We have studied the Miocene of East and West Cameron OCS areas in light of these two models. This area has been characterized by relatively high sedimentation rates, extensive structural alteration by growth-faults and to a lesser extent through diapirism. Identification of unconformable sequence boundaries using unconformities is difficult because of the scarcity of identifiable baselap and because of expansion at growth-faults. The condensed section is easily recognized, correlated, and mapped using nannofossil, well-log, and seismic data. Thus, our sequences correspond to Galloway's genetic sequence model.
In the East and West Cameron OCS areas, eight condensed sections from the late Early Miocene through the Early Pliocene have been recognized. These are used to define stratigraphic sequences and their corresponding systems tracts.

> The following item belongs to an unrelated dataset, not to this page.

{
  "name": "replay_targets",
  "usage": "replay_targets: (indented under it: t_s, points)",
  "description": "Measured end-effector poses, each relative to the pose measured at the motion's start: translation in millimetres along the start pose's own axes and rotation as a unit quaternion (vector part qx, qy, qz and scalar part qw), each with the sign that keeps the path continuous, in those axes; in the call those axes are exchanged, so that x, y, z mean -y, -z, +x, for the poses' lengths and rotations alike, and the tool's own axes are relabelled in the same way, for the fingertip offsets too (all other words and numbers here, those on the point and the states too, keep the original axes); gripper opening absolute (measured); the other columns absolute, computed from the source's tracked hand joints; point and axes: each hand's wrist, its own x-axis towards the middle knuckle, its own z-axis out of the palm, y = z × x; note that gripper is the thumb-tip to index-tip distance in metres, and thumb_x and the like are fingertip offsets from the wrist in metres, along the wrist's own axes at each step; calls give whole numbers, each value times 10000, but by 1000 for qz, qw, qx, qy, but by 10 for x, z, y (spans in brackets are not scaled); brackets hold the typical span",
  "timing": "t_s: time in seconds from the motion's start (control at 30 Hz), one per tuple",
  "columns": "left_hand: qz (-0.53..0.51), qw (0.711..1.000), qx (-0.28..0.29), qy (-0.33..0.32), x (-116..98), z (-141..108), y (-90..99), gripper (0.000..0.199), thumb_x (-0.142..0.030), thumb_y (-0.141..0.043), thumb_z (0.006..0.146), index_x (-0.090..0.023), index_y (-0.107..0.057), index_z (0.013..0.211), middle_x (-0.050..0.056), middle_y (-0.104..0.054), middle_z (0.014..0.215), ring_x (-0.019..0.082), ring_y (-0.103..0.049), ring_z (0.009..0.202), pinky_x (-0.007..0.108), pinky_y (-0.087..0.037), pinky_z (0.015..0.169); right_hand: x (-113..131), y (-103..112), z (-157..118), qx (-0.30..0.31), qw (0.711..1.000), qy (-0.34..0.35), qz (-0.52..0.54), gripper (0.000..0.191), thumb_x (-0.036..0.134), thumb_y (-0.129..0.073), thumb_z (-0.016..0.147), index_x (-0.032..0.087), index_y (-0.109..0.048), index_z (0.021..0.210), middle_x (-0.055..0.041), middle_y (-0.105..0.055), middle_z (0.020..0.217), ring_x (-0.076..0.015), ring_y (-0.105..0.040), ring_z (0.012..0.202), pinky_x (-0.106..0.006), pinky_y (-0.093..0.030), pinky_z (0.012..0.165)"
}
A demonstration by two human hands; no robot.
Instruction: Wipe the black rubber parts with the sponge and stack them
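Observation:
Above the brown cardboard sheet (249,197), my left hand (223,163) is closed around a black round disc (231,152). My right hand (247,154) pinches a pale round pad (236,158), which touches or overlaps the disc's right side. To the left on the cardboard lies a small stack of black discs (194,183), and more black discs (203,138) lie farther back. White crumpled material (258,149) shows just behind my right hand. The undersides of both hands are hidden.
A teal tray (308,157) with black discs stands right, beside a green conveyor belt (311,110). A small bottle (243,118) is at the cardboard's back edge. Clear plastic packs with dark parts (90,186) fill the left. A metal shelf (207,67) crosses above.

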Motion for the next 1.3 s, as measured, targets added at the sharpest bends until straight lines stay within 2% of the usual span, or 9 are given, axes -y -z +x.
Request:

The highstand systems tracts deposited on the shelf are characterized by variable-to-low amplitudes during high sediment influx and moderate-to-low amplitudes during low sediment influx. The highstand systems tracts are characterized by high amplitude and high continuity downdip of the growth-faults, indicating the deposition of turbidites in deep-water environments. Seismic facies of transgressive systems tracts are characterized by high-amplitude, high-frequency, and moderate-continuity. The condensed section exhibits a strong reflection. Lowstand fans and lowstand prograding wedges were deposited on the downthrown side of the fault only when sediment influx was high. Shelf margin deltas characterized by moderate- to low-amplitudes, low-frequency, and thick sand units were deposited on the shelf during high sediment influx. During low sediment influx, lowstand slump deposits, which include thick sands characterized by low amplitude and low continuity, were deposited in the area downdip of the growth-faults.
We suggest designating the classic sequence model as a "Sloss sequence", and the genetic model as a "Frazier sequence". These names honor stratigraphers who were among the first to study each of the models.